**Brief:** Would you return exactly the lines below from the line with "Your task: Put" through the line with "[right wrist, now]", both included, and nothing else, leaving out the pictures?
(Beginning of Extracted entries)
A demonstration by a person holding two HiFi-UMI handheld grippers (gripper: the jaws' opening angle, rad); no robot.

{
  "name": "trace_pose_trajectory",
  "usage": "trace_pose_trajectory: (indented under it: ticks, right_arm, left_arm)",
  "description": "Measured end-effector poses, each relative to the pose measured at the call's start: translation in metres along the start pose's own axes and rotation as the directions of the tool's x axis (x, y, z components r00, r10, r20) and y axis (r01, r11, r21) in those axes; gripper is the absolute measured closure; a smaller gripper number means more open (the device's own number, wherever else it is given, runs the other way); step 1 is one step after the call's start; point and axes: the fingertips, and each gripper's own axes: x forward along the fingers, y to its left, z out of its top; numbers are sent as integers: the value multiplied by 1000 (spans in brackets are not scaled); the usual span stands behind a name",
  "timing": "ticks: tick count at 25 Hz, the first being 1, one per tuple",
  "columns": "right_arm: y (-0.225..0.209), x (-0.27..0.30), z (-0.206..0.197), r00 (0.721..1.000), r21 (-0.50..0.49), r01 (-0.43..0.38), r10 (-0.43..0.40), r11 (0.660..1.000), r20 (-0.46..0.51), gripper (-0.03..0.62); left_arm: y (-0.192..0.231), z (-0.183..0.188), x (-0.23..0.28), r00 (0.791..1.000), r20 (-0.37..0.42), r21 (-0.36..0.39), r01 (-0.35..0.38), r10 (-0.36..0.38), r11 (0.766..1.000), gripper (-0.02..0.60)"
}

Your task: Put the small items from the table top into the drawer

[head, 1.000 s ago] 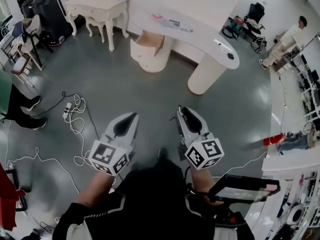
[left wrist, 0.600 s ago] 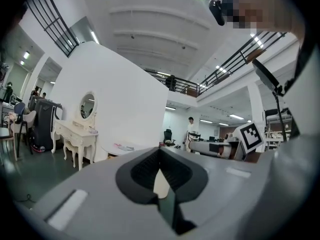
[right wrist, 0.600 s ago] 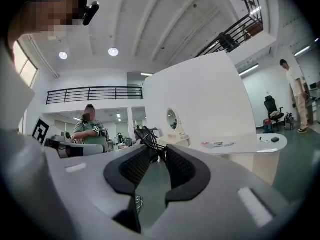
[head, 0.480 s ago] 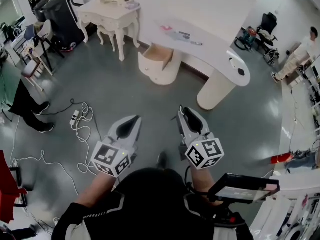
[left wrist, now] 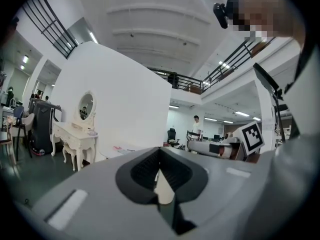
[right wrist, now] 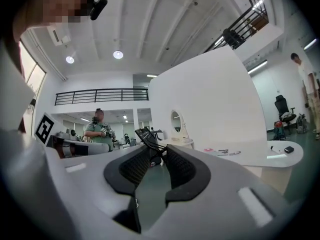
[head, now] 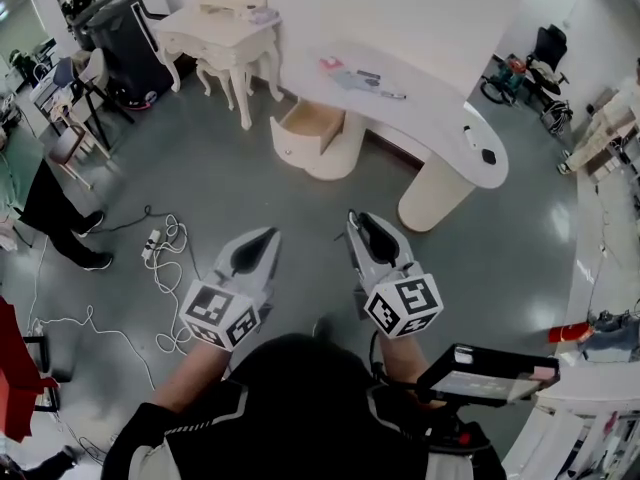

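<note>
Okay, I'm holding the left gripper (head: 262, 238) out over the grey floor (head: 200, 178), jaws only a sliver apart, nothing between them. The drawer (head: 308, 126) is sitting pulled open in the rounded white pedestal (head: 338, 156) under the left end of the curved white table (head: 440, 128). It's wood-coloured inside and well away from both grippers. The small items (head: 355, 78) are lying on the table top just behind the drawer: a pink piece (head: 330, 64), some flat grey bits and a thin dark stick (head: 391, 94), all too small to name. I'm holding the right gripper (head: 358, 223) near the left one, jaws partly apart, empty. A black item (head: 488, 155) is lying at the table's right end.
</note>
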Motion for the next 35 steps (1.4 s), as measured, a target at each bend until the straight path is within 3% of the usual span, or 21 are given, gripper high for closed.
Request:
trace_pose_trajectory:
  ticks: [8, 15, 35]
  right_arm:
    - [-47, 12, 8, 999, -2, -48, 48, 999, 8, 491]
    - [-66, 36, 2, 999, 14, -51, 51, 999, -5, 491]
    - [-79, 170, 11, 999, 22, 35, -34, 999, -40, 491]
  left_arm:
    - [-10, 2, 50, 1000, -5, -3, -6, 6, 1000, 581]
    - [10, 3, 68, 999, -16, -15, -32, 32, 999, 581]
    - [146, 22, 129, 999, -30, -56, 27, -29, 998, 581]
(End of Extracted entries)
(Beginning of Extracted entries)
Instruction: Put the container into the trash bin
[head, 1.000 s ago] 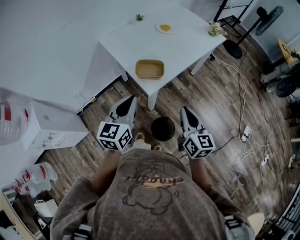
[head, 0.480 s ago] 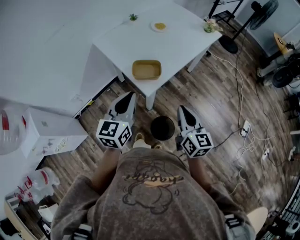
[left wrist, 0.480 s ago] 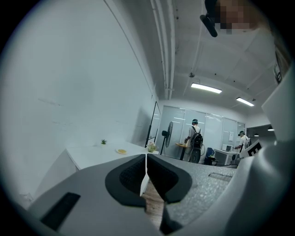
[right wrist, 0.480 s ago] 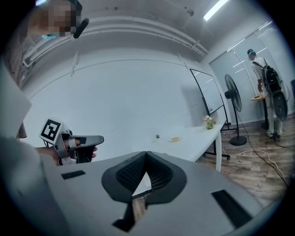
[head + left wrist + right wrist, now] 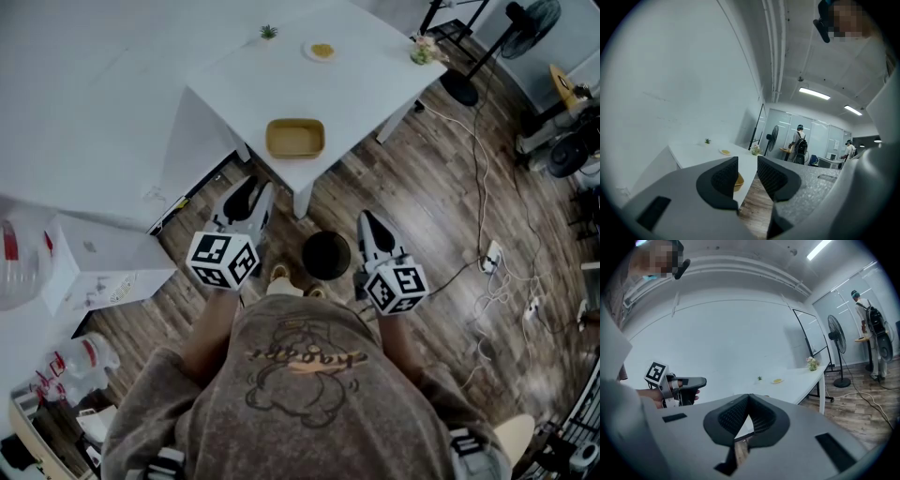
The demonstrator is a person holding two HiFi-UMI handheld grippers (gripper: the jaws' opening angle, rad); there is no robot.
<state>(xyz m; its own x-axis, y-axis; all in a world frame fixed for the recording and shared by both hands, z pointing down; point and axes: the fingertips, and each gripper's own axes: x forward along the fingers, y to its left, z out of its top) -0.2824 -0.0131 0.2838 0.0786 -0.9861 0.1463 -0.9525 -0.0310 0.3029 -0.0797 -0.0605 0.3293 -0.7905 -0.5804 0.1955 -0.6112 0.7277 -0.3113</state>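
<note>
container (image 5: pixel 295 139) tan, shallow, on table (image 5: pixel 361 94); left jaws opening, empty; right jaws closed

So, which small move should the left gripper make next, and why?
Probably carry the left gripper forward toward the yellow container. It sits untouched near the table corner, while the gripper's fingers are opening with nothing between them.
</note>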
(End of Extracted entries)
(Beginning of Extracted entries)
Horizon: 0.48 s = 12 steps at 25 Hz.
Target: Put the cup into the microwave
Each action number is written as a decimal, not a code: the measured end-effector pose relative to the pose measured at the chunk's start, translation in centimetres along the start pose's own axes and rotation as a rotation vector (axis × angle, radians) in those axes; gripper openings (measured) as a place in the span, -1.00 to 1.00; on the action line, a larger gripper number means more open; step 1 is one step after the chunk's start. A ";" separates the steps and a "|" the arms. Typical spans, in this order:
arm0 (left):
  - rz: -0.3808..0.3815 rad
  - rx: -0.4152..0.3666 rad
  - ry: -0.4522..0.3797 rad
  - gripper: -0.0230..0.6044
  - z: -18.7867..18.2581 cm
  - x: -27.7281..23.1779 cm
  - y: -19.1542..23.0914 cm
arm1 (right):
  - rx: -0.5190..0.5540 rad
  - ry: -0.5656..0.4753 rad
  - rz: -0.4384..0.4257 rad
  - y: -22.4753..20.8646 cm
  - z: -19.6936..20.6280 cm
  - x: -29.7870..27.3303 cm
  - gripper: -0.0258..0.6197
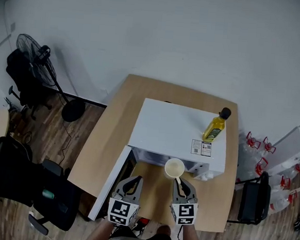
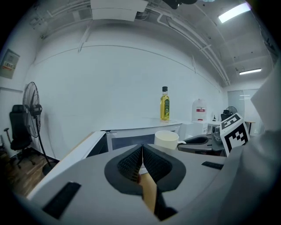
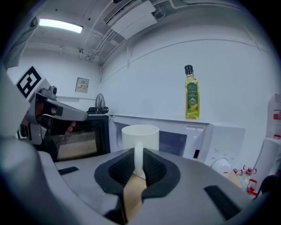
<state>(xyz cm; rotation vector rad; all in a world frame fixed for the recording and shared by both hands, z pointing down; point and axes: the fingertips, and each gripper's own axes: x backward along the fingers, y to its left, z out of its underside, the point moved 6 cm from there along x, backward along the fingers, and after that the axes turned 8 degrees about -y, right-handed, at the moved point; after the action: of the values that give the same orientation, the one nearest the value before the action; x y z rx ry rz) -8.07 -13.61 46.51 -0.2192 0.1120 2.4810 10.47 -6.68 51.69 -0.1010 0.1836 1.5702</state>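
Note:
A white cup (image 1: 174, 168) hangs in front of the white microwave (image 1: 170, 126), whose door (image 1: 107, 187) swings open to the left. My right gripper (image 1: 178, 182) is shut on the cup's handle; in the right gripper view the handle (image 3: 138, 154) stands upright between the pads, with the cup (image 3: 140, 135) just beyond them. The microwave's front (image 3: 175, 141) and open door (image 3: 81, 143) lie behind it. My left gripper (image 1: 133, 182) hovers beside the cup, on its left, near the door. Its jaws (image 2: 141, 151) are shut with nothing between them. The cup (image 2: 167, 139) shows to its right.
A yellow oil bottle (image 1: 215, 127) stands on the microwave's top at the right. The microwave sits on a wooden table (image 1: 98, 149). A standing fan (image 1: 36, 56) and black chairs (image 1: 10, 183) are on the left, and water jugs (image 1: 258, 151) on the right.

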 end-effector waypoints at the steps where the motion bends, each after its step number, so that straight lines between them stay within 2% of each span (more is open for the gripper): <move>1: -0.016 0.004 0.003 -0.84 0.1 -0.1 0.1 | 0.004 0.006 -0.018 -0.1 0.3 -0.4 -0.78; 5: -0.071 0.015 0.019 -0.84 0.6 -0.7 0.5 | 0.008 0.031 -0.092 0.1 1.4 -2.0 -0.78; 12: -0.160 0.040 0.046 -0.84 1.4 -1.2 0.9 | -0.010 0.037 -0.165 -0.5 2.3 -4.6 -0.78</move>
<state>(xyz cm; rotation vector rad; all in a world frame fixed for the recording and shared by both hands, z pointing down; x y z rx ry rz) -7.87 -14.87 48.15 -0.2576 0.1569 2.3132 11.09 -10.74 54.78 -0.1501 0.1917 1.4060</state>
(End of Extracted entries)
**Solved problem:**
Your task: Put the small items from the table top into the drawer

[head, 1.000 s ago] 
[left wrist, 0.600 s ago] 
[right wrist, 0.600 s ago] 
[head, 0.480 s ago] 
[left wrist, now] 
[right wrist, now] 

The answer is complete, and the exercise is done.